» WORK REQUIRED
Restate all the data word for word and omit the pictures.

» MATERIAL PROVIDED
..............................
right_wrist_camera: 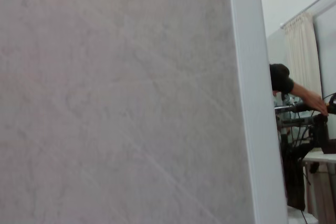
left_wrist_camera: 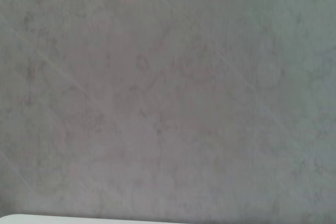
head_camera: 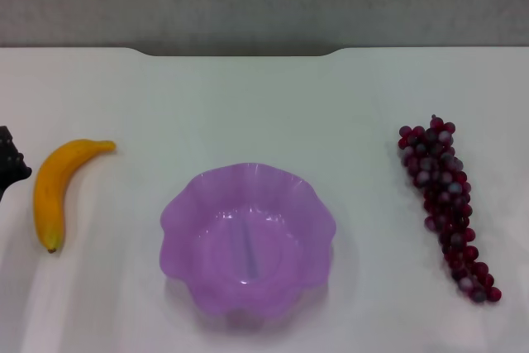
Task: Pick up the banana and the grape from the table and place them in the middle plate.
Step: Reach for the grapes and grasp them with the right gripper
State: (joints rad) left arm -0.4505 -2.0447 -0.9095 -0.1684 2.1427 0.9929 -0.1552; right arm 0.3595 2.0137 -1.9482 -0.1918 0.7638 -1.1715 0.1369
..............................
» RESPONSE BELOW
right_wrist_camera: 
left_wrist_camera: 
head_camera: 
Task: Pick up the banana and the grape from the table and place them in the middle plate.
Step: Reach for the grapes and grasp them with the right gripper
State: (joints rad) left arm -0.4505 -2.0447 -0.9095 -0.1684 2.1427 0.9929 -0.1552; right arm 0.3595 2.0137 -1.9482 -0.1918 0.7638 -1.1715 0.1369

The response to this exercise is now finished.